The Defensive Driver is the product that will change the way people learn to drive. It
will provide real-time monitoring of a driver through an in-depth sensor network. It will detect
and record the safe and unsafe habits of the driver, as well as inform the driver of these habits
through specialized alert generation. Defensive Driver will support in depth driving event report
generation, and allow individual driver statistics to be compared to all others stored in the
Defensive Driver client software. It will be able to distinguish individual drivers through an onboard fingerprint scanner, and prevent unauthorized access that could corrupt the integrity of a
driver’s profile. This product will most importantly have the capability to be custom tailored to
individual drivers. The software will be able to take into account driver information, such as age
and any driving restrictions, and build a custom profile for each driver.
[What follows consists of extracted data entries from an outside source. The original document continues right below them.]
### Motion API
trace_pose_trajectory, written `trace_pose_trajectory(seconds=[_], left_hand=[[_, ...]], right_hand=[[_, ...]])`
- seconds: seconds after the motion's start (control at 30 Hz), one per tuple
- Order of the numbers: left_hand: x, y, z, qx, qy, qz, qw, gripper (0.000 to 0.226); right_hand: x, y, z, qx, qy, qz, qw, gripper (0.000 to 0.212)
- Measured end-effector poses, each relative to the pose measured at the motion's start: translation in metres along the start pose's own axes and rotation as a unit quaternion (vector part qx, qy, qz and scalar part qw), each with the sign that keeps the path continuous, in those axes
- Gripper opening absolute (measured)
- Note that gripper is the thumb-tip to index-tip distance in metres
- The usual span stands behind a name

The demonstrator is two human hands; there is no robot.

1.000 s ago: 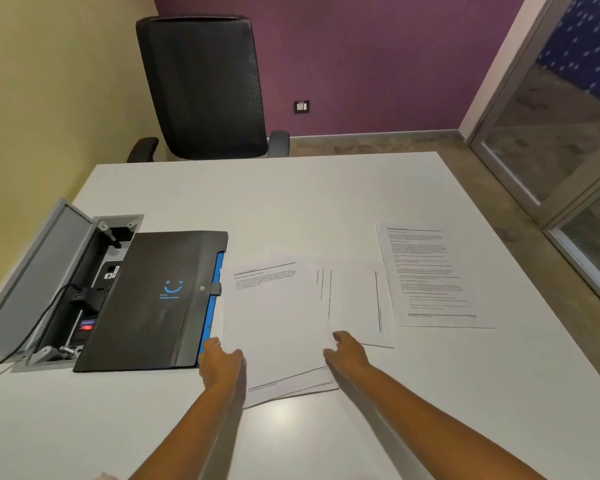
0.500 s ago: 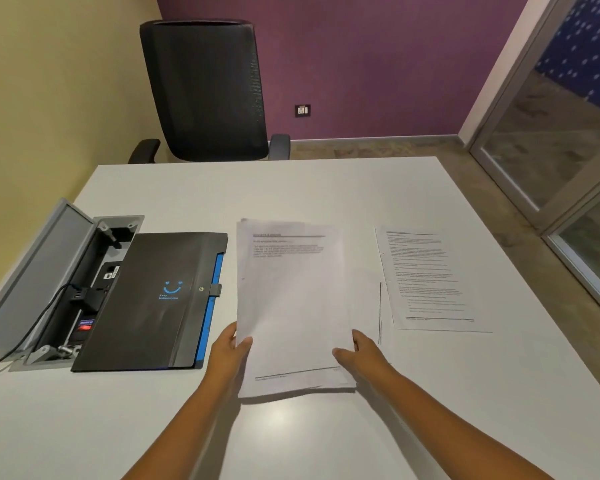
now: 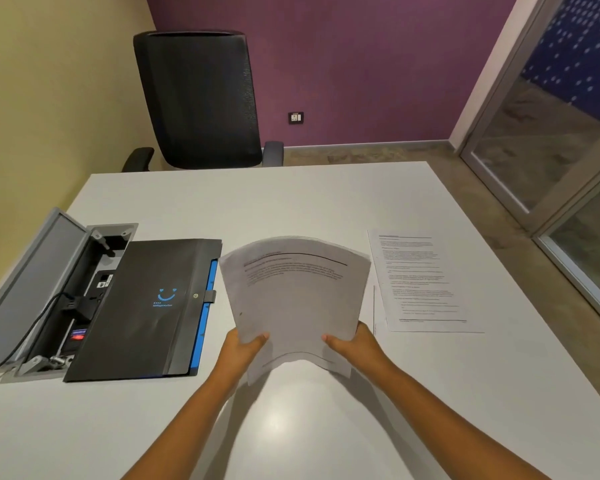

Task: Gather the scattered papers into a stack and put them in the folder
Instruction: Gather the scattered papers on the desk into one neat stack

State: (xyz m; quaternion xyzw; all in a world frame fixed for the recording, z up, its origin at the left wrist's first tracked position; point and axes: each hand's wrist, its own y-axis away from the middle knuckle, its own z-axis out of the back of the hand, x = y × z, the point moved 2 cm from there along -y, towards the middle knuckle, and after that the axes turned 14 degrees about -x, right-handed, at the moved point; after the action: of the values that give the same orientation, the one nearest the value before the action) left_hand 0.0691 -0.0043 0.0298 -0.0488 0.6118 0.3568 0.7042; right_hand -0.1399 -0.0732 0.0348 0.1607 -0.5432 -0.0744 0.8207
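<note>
Now, stack between, apparently above, hands.

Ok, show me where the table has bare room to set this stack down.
Bare: the table's far half toward the chair, and the near strip around your forearms. Crowded: the folder over the open cable box leftward, loose sheets rightward, beside the held stack.
</note>
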Motion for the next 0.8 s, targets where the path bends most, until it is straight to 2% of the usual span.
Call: trace_pose_trajectory(seconds=[0.07,0.13,0.23,0.3,0.37,0.47,0.53,0.57,0.63,0.8], left_hand=[[0.005,-0.001,0.001,-0.024,-0.003,0.0,1.0,0.04],[0.01,-0.002,0.005,-0.051,-0.006,-0.007,0.999,0.041],[0.019,-0.004,0.016,-0.087,0.004,0.0,0.996,0.039],[0.026,-0.004,0.022,-0.099,0.016,0.013,0.995,0.038],[0.033,-0.003,0.027,-0.118,0.029,0.032,0.992,0.038],[0.044,-0.001,0.031,-0.132,0.033,0.057,0.989,0.038],[0.049,0.0,0.034,-0.137,0.026,0.07,0.988,0.04],[0.052,0.0,0.036,-0.141,0.022,0.076,0.987,0.041],[0.058,-0.002,0.037,-0.147,0.02,0.093,0.985,0.043],[0.066,-0.004,0.036,-0.14,0.023,0.155,0.978,0.044]], right_hand=[[-0.005,-0.001,0.0,0.017,0.048,0.014,0.999,0.045],[-0.012,-0.002,0.003,0.029,0.154,0.071,0.985,0.041],[-0.029,-0.007,0.012,0.014,0.351,0.201,0.914,0.036],[-0.044,-0.009,0.019,0.006,0.426,0.242,0.872,0.037],[-0.057,-0.01,0.025,0.031,0.477,0.233,0.847,0.039],[-0.07,-0.008,0.034,0.05,0.482,0.183,0.855,0.046],[-0.074,-0.007,0.036,0.029,0.516,0.19,0.834,0.049],[-0.074,-0.008,0.036,-0.006,0.538,0.215,0.815,0.049],[-0.066,-0.007,0.034,-0.066,0.574,0.246,0.778,0.042],[-0.066,-0.013,0.026,-0.044,0.612,0.196,0.765,0.025]])
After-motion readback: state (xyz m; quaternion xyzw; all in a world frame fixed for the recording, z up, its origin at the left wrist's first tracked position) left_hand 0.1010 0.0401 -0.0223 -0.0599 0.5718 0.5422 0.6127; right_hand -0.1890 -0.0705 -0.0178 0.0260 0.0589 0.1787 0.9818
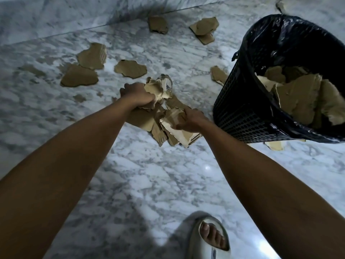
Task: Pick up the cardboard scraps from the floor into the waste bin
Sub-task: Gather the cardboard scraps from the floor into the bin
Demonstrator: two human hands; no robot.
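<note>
Left hand point(139, 95) grips crumpled cardboard scraps point(160, 88), right hand point(190, 119) pinches another scrap point(177, 128) (floor pile), near the waste bin point(242, 113).

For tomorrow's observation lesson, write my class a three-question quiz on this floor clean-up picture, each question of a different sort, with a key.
1. True or false: the waste bin already holds some cardboard.
2. Multiple choice: what is the left hand doing? A) resting flat on the floor B) gripping a bunch of cardboard scraps C) holding the bin's rim
3. Short answer: on which side of the person does the bin stand?

Key
1. True: torn pieces show inside the black liner.
2. B. The right hand likewise grips scraps from the pile on the marble floor.
3. On the right.
</note>
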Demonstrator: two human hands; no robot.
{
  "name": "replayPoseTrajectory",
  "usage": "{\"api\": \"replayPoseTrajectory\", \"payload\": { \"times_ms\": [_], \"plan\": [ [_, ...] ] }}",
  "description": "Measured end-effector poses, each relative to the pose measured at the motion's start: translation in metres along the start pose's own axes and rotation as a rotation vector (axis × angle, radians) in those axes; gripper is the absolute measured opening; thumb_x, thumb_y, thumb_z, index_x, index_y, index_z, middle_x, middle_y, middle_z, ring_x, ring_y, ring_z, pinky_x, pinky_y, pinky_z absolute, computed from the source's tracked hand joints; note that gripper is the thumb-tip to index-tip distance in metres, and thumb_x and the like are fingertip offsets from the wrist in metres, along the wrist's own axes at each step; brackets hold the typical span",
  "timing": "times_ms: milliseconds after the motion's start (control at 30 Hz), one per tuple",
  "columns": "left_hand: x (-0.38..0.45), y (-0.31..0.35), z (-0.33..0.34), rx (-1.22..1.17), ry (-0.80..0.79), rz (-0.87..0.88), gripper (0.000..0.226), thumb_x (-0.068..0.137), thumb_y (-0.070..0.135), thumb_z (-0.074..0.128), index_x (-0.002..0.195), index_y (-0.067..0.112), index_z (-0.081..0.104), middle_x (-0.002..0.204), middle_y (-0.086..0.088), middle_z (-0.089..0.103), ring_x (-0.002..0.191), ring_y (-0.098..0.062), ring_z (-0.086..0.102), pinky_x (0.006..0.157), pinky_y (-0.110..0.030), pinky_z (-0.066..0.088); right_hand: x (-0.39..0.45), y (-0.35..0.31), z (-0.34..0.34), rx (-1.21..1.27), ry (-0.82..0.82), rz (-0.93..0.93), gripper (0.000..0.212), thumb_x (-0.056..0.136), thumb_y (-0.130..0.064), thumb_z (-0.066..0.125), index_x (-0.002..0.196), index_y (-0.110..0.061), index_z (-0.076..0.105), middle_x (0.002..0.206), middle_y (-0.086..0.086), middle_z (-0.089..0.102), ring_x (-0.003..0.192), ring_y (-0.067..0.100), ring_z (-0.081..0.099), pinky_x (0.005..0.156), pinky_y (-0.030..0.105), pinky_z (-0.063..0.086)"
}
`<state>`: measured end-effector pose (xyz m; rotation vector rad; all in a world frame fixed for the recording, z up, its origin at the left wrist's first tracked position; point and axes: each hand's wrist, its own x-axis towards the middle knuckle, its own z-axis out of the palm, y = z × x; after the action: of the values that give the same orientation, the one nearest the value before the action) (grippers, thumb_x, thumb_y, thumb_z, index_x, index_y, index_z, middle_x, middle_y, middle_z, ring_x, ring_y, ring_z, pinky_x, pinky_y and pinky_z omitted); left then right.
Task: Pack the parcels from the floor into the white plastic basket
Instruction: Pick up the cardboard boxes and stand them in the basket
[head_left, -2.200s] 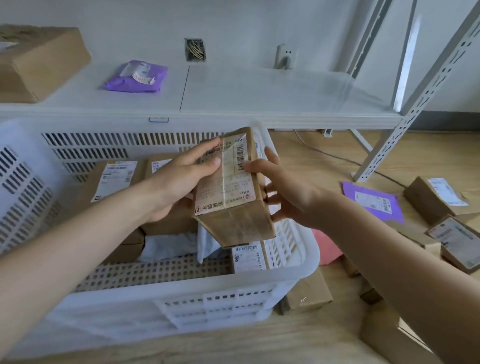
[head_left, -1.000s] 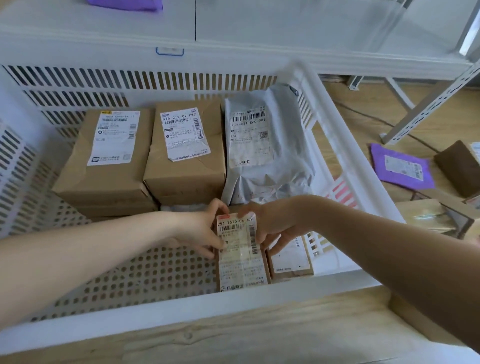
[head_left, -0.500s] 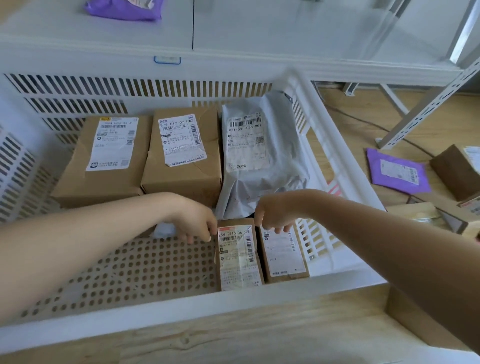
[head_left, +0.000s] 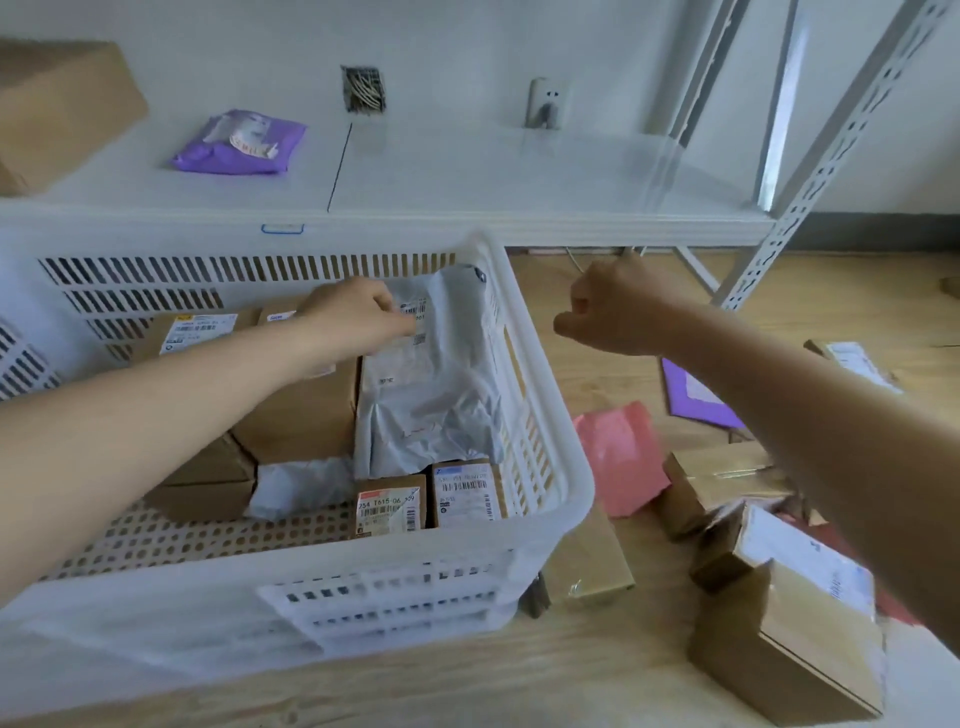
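Observation:
The white plastic basket stands on the wooden floor and holds several parcels. A small labelled brown box lies at its front right beside another small box. Behind them leans a grey plastic mailer, with larger brown boxes to its left. My left hand hovers over the mailer's top, fingers curled, holding nothing. My right hand is raised outside the basket's right wall, loosely curled and empty.
On the floor to the right lie a pink mailer, a purple mailer and several brown boxes. A flat box rests against the basket. A white shelf behind carries a purple packet and a large box.
Both hands set the small labelled box down in the basket's front right and let go. They have since lifted; the right hand has moved out over the floor. My view has tilted up.

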<state>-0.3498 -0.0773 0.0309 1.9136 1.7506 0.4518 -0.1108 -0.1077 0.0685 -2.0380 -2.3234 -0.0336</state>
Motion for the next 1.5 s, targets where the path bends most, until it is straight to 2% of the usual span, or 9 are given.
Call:
{"api": "replayPoseTrajectory", "payload": {
  "times_ms": [133,433,533,600,767,967,1167,1300,1500],
  "plan": [
    [-0.003,0.055,0.012,-0.184,0.030,0.010,0.019,0.081,0.032,0.061,0.090,0.015,0.061,0.087,0.000,0.059,0.083,-0.021,0.055,0.072,-0.032,0.046,-0.028,0.062,-0.008,-0.033,-0.086,0.070,0.027,0.084,-0.033,0.053,0.098,-0.014,0.067,0.106,0.014,0.060,0.098,0.033,0.056,0.081,0.034,0.048],
    [-0.002,0.174,0.091,0.039,0.022,0.028,0.007,0.082,0.017,0.054,0.087,0.018,0.060,0.089,-0.006,0.056,0.080,-0.023,0.049,0.068,-0.024,0.038,-0.063,0.184,0.014,0.090,-0.159,0.193,0.026,0.083,-0.009,0.051,0.096,-0.021,0.069,0.110,0.006,0.064,0.091,0.021,0.055,0.078,0.028,0.046],
    [0.003,0.196,0.125,0.020,-0.040,-0.054,0.024,0.084,0.008,0.044,0.100,-0.002,0.058,0.120,-0.030,0.053,0.095,-0.034,0.056,0.057,-0.023,0.037,-0.071,0.206,0.036,0.107,-0.183,0.212,0.029,0.084,-0.009,0.049,0.102,-0.023,0.067,0.112,0.009,0.062,0.088,0.023,0.054,0.072,0.028,0.047],
    [0.005,0.205,0.145,-0.061,-0.032,-0.119,0.043,0.084,0.005,0.039,0.122,-0.015,0.043,0.140,-0.034,0.032,0.122,-0.041,0.045,0.079,-0.034,0.049,-0.074,0.212,0.055,0.150,-0.188,0.212,0.030,0.084,-0.008,0.049,0.103,-0.022,0.067,0.115,0.011,0.060,0.089,0.024,0.053,0.068,0.027,0.045],
    [-0.001,0.191,0.199,-0.091,-0.023,-0.326,0.047,0.089,0.008,0.039,0.134,-0.006,0.039,0.141,-0.029,0.033,0.129,-0.042,0.037,0.104,-0.047,0.034,-0.081,0.214,0.101,0.245,-0.239,0.226,0.037,0.084,-0.003,0.043,0.109,-0.019,0.065,0.101,0.008,0.059,0.082,0.019,0.046,0.063,0.022,0.037],
    [-0.019,0.128,0.269,0.032,-0.149,-0.589,0.055,0.089,0.017,0.043,0.140,0.008,0.022,0.138,-0.022,0.023,0.126,-0.038,0.030,0.096,-0.039,0.034,-0.091,0.195,0.154,0.360,-0.390,0.201,0.039,0.085,-0.002,0.041,0.117,-0.013,0.061,0.125,0.011,0.057,0.101,0.024,0.053,0.077,0.024,0.039],
    [-0.035,0.082,0.316,0.030,-0.183,-0.525,0.087,0.077,0.043,0.064,0.146,0.020,0.016,0.143,-0.018,0.026,0.130,-0.037,0.031,0.095,-0.042,0.039,-0.097,0.178,0.204,0.400,-0.537,0.183,0.039,0.087,-0.004,0.041,0.121,-0.010,0.058,0.126,0.014,0.056,0.117,0.030,0.049,0.094,0.029,0.039],
    [-0.038,0.086,0.344,0.060,-0.288,-0.589,0.119,0.062,0.067,0.067,0.144,0.037,-0.014,0.151,-0.022,-0.017,0.138,-0.046,0.000,0.108,-0.060,0.016,-0.099,0.178,0.219,0.459,-0.572,0.220,0.042,0.087,-0.003,0.037,0.125,-0.011,0.055,0.128,0.015,0.052,0.116,0.030,0.049,0.093,0.031,0.040],
    [-0.043,0.083,0.354,0.154,-0.233,-0.554,0.116,0.068,0.055,0.069,0.139,0.042,-0.022,0.148,-0.022,-0.020,0.135,-0.046,0.007,0.105,-0.059,0.022,-0.099,0.177,0.223,0.557,-0.603,0.190,0.057,0.086,0.000,0.037,0.139,-0.019,0.033,0.121,0.016,0.053,0.106,0.029,0.053,0.081,0.030,0.044]
  ]
}}
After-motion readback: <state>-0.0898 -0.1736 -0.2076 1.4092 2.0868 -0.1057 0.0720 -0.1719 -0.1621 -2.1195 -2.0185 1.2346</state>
This will allow the
software to, in a sense, learn the driver and reduce false positives. For example, an 89 year old
man will not have the same reaction time as a 23 year old man while driving. This feature will
allow for the maximum individual benefit of the product, and the minimization of faulty data for
each driver, as not all drivers have the same driving attributes.
The initial target customers for the Defensive Driver will be driver education programs
and insurance companies. Both of these customers are at the front line of driver development.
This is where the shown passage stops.